Droite: le spin de l’ion Cu(II) offre le système quantique à deux niveaux capable de codifier l’information quantique à travers l’infinité de superpositions de ses deux états, typiquement représentées par les points de la surface d’une sphère de Bloch (haut, droite). Des temps de relaxation spin-réseau (T1) et de cohérence quantique (TM) similaires ont été déterminés pour la molécule [CuTCPP] isolée en solution congelée et pour cette même molécule au sein de son réseau MOF 2D (dilué à 1 % avec des unités [ZnTCPP], bas, droite).
La seconde partie de l’étude montre que des nanodomaines du même MOF 2D peuvent se former à l’interface air-eau d’une cuve de Langmuir, pour être ensuite transférés sur une grande variété de supports solides. Les données obtenues par diffraction X en incidence rasante sur la ligne de lumière SIRIUS à SOLEIL (Figure 2, droite) se sont révélées fondamentales pour démontrer que la même structure bidimensionnelle en forme de grille du MOF se forme in-situ à l’interface. Des mesures de spectroscopie RPE ont ensuite confirmé que l’orientation des unités [CuTCPP] au sein des nanodomaines transférés est bien homogène et parallèle à la surface du support.
Figure 2 :
Gauche: structure 2D en forme de grille des nanodomaines de MOF, similaire à celle du matériau solide.
Ces nanoplaques se forment à l’interface air-eau, soit d’une cuve de Langmuir, soit directement sur un support en Mica.
Droite: données de diffraction in-situ et image de microscopie électronique à transmission des nanoplaques de MOF formées dans la cuve de Langmuir et image de topographie de microscopie à force atomique de ces même nanoplaques formées localement sur du Mica.
Finalement, un protocole imitant le processus ayant lieu dans la cuve de Langmuir a été développé pour la formation in-situ des nanodomaines directement sur un support. Des observations topographiques (Figure 2, droite) et des analyses élémentaires locales confirment que des nanoplaques de MOF avec comme nœuds des qubits [CuTCPP] se forment bien, et ce à des localisations choisies à l’échelle microscopique.
Globalement, ce travail démontre le potentiel d’une approche basée sur des réseaux 2D au lieu de molécules isolées pour l’intégration de qubits moléculaires sur des supports solides, avec un contrôle de leur position et orientation.

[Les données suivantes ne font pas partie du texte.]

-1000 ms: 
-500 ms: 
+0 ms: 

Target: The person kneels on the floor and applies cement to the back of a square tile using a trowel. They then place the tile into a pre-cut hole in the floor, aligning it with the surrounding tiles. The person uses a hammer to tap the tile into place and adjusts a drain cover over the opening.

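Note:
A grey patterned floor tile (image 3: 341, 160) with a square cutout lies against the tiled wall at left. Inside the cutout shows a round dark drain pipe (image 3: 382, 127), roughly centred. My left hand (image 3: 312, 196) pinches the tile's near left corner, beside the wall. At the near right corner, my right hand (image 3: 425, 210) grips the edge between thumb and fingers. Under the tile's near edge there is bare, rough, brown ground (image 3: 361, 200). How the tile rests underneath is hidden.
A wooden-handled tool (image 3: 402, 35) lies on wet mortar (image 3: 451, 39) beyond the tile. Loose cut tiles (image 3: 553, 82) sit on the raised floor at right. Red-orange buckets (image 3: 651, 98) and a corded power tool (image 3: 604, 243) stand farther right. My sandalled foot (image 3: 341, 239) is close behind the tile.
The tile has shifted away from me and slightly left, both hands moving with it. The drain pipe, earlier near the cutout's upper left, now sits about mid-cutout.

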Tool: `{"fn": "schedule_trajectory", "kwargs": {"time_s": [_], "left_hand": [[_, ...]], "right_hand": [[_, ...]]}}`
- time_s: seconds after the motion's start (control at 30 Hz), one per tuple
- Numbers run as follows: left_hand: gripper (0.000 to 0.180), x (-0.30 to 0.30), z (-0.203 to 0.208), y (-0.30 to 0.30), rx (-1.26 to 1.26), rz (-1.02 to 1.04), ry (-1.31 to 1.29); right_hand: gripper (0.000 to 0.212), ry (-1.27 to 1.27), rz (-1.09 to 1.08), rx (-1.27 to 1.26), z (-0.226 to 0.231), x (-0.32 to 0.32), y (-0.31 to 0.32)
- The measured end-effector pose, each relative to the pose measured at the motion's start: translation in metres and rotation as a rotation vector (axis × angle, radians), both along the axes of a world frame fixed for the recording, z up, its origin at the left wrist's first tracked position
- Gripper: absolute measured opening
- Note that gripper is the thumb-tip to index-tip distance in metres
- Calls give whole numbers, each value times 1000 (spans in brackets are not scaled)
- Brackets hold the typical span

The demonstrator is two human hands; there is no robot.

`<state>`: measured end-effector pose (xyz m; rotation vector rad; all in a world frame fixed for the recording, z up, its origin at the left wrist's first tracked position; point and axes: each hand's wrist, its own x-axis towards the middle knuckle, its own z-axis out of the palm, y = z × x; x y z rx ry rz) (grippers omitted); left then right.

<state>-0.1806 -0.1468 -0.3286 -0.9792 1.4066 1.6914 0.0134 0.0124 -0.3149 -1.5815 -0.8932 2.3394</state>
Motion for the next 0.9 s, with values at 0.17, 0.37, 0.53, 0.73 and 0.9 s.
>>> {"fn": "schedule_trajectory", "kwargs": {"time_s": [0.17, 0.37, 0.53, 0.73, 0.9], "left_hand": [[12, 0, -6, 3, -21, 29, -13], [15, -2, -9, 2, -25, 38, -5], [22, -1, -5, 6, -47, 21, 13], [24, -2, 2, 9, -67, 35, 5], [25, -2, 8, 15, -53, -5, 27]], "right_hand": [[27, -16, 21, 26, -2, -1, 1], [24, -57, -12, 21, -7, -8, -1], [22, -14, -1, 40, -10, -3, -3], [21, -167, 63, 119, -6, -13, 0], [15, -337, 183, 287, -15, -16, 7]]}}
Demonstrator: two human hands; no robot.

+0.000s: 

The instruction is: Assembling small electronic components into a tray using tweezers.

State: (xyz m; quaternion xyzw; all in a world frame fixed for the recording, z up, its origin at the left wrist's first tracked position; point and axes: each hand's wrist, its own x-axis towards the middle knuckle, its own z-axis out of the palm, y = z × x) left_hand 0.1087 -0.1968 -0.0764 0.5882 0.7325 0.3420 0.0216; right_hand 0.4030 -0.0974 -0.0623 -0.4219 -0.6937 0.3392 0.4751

Les développements futurs de cette recherche incluent le passage à l’échelle nanométrique pour ce qui est du contrôle de la position des nanodomaines de qubits. Ceci permettra leur couplage à des résonateurs supraconducteurs pour produire un processeur hybride quantique qui devrait permettre la réalisation d’algorithmes quantiques.